- _Input data_:
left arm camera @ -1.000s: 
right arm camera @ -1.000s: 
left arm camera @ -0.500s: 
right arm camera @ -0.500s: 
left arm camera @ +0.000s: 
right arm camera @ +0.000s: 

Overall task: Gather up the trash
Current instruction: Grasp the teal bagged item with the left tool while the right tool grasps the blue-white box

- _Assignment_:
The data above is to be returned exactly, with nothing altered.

- _Answer box_:
left arm camera @ -1.000s: 
right arm camera @ -1.000s: 
left arm camera @ -0.500s: 
right arm camera @ -0.500s: 
left arm camera @ +0.000s: 
right arm camera @ +0.000s: 

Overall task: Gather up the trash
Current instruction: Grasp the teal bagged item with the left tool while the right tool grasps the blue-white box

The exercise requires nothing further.